Oooh......I think I fall into that lol. Darnit, time flies.


----------



## RadHenry09 (Mar 22, 2009)

lol, over the summer I saw a class at a show that was called "old timers , riders 30 and over" I was like whoa am I an old timer? lol, I am 33


----------



## Void (Jun 26, 2009)

Some shows have really old people classes  50+


----------



## luvmyperch (Oct 5, 2009)

How do I find that??? That's the perfect class for me!!


----------



## CecilliaB (Jan 21, 2010)

Oh dear...is 30 an old timer in the horse world?! 

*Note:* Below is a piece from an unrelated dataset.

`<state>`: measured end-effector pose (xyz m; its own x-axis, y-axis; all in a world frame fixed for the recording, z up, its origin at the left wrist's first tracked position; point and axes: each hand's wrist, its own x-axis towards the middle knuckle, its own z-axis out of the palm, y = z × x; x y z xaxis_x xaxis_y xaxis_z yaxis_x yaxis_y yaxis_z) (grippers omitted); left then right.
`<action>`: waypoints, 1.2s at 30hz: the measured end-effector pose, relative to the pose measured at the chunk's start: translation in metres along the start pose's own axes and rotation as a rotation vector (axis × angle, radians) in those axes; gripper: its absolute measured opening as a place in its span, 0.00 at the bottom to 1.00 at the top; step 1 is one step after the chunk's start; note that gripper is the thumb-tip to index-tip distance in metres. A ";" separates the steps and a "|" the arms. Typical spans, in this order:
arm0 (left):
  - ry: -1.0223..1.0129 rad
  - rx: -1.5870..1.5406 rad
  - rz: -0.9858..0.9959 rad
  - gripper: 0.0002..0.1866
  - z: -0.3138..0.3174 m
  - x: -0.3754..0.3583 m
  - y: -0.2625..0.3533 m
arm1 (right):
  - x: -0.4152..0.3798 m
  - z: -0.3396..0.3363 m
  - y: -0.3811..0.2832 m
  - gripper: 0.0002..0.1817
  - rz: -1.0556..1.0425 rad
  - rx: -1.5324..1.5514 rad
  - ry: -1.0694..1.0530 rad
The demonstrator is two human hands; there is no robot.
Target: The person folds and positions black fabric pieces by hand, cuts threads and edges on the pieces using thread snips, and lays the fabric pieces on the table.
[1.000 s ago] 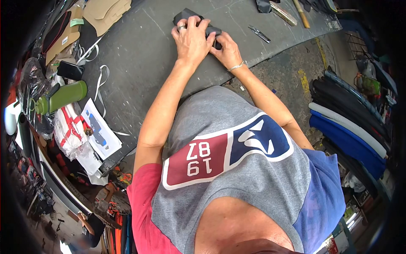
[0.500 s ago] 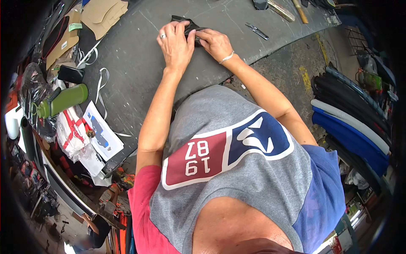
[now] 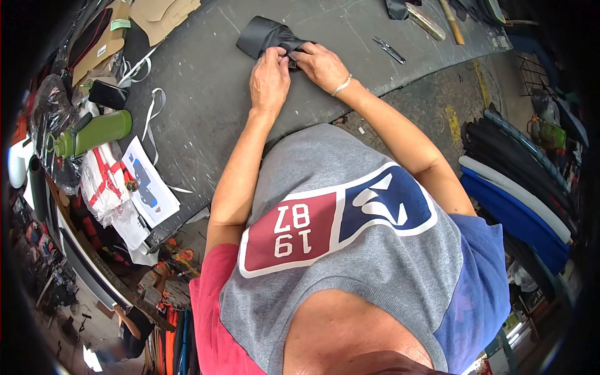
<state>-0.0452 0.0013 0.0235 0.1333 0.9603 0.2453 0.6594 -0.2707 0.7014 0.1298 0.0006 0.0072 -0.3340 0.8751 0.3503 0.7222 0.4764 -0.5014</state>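
A black piece of fabric (image 3: 262,36) lies on the dark grey table (image 3: 200,75), its wider end spread toward the upper left. My left hand (image 3: 270,78) pinches its near edge with bent fingers. Close beside it on the right, my right hand (image 3: 322,67) grips the bunched part of the same fabric between thumb and fingers. The fingertips of both hands nearly meet, and a small dark bit of the piece shows between them. Small snips (image 3: 389,50) lie on the table to the right of my hands.
A green bottle (image 3: 100,132), a phone (image 3: 108,94), white straps (image 3: 150,115) and a printed sheet (image 3: 150,181) are on the left. Cardboard pieces (image 3: 156,17) lie at the upper left. A wooden handle (image 3: 452,22) is upper right. Fabric rolls (image 3: 512,200) stand right; another person (image 3: 134,331) is lower left.
My left hand has moved down and right off the fabric's upper part, so its wide end now shows, spread flatter. The whole view has shifted slightly.
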 end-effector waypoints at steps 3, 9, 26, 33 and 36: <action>-0.026 -0.123 -0.035 0.11 -0.005 0.003 0.013 | 0.011 0.011 0.005 0.07 0.022 -0.121 -0.088; 0.121 0.026 0.030 0.18 -0.031 0.013 -0.001 | 0.012 0.010 0.021 0.07 -0.014 -0.051 -0.105; -0.466 -0.931 -0.725 0.42 -0.042 0.014 -0.008 | -0.021 -0.053 -0.022 0.03 -0.033 -0.024 -0.229; -0.334 -1.063 -0.631 0.32 -0.027 0.002 -0.014 | -0.031 -0.032 -0.013 0.05 0.213 0.360 -0.149; -0.331 -1.021 -0.673 0.28 -0.032 0.000 -0.008 | -0.034 -0.025 -0.010 0.05 0.305 0.468 -0.226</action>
<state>-0.0737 0.0016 0.0393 0.2699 0.8590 -0.4351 -0.1805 0.4890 0.8534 0.1488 -0.0362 0.0203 -0.3115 0.9501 -0.0149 0.4795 0.1436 -0.8657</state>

They have a 45+ English/Western class called Jack Benny Pleasure. I have never done an english/western combined class before, they have it available for younger riders so I might just do it cuz it's another class. I have so much to brush up on, glad I am starting with a schooling show cuz it's been so long and my trainer used to fill out all the paperwork and I mostly rode in jumpers. I have to keep reminding myself this is all about fun and a good time and no ones pressuring me to do anything


----------



## upnover (Jan 17, 2008)

Might depend on your area... but Rusty Stirrup around here is an amateur class at 2"6 for those 35 and up.


----------